I am not the only one who has noticed the major publishers' shunning of serious novels written by women. In an online interview, Richard Nash of Soft Skull Press noted, "I think it’s somewhat likelier that women are going to fall in this mid-list category because if they’re not writing stuff that’s going to be readily embraced by 500 book clubs around the country… well, yeah, it seems like there are two ways for fiction to get sold in this country - though I’m being very crude here with my description. One way is more 'male' and the other way is more 'female'. The more female way is through book clubs, because they are 85% women, and that is like a really crucial component of how paperback books really are being sold in the United States . . .Then there’s the traditional side, it comes from how a book is perceived, for example, a new book from so-and-so, the kind of book that will be reviewed in the Times and Newsweek, and will appear on Fresh Air. This is the stuff that’s going to be face out and everyone’s going to be talking about it – the new Philip Roth, the new John Updike or in terms of the younger generation, the new Jonathan Lethem, Colson Whitehead, and Myla Goldberg. But there are a lot more male writers in that category." (http://www.kgbbar.com/lit/features/soft_skull_pres.html)
Why are there more male writers in that category? Why must female writers who write similar fiction turn to the short list of independent publishers who publish literary fiction? Although Francine Prose's article forced prize committees to consider the inequity of their selections, the pool of eligible novels written by women remains limited by what gets published and promoted. Titles released by independent presses often languish despite their quality simply because such publishers do not have the resources to market their best titles and to bring them to the attention of a large readership, so even if the independent publishers don't care whether women concentrate on romance and domestic issues (and it's not clear that most don't follow the same trends as the major houses, only on a smaller scale), then women literary writers are fated to be largely unknown.
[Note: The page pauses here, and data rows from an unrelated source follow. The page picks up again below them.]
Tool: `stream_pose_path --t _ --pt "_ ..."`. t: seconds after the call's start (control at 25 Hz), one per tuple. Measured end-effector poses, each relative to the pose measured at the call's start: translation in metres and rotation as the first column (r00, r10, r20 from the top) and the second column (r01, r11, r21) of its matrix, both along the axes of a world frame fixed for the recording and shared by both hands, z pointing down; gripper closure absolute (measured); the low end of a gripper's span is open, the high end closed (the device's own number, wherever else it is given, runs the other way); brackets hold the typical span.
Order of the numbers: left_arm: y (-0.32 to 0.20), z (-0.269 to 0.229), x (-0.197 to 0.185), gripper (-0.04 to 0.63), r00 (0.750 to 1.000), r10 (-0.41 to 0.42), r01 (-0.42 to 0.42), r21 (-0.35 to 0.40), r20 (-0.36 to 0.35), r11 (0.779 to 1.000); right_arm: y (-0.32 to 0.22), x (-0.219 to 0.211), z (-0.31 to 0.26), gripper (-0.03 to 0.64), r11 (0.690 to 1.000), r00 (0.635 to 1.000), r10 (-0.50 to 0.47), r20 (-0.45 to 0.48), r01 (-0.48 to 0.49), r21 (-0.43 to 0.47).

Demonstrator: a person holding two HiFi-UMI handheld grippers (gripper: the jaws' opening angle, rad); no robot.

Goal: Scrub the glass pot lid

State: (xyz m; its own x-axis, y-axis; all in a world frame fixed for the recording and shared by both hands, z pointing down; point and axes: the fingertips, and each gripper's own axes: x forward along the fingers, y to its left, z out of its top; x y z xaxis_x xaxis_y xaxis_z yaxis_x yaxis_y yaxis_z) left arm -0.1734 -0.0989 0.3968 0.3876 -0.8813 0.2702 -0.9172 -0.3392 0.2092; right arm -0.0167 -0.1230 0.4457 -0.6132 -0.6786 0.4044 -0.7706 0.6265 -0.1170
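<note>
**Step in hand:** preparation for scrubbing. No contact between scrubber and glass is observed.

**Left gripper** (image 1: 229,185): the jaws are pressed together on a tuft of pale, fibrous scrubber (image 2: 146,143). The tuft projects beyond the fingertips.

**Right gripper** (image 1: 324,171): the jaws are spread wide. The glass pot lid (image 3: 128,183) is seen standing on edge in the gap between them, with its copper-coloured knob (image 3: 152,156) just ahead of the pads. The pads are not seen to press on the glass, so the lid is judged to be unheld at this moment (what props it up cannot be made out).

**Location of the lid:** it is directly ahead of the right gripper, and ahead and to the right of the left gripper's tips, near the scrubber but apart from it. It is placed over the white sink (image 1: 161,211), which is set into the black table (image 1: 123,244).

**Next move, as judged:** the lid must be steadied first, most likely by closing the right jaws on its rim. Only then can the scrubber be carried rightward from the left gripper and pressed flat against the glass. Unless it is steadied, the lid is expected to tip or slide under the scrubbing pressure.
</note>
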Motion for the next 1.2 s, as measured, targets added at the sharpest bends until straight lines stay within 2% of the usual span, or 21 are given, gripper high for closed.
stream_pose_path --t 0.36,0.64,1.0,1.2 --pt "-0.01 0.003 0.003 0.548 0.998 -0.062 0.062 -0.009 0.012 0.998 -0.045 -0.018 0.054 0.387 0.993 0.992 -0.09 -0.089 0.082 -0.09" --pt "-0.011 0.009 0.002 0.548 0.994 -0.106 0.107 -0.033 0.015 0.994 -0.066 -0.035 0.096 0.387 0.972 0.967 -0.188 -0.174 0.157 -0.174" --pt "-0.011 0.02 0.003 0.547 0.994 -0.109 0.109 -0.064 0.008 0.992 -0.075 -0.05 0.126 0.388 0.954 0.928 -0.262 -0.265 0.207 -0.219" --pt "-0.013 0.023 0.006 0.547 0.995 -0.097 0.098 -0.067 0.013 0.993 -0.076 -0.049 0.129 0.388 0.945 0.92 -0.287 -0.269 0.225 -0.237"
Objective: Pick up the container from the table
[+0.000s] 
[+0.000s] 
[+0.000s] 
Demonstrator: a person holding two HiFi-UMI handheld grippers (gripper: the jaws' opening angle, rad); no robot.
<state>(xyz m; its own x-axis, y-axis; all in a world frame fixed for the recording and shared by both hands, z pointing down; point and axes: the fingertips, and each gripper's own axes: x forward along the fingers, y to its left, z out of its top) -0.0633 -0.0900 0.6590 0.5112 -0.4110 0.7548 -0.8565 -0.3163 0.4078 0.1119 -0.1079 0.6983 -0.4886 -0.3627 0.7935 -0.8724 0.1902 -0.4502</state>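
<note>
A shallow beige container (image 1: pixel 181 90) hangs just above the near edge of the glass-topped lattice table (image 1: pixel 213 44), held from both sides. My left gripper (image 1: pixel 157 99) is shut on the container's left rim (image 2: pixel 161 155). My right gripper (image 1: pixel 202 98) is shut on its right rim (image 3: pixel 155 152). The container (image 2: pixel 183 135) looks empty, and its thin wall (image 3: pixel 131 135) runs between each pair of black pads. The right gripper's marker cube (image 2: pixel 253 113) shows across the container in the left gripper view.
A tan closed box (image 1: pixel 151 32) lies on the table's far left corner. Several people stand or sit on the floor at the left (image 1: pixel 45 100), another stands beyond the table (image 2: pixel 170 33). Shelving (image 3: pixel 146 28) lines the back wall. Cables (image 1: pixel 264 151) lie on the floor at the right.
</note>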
My New Year's wish is for publishers and editors to realize that their manuscript acquisitions may be subconsciously discriminatory. For every Stephen Wright, there should be a female counterpart. I want them to understand that asking a women to put romance in her novel is the literary equivalent of demanding that she enter the workforce as a secretary despite her credentials. I want them to begin to chip away at their own glass ceiling, not within the organization where many top editors are indeed women, but with their products, their books. If men can write intellectually intriguing books, then allow women to do the same–– and let them reap the same rewards.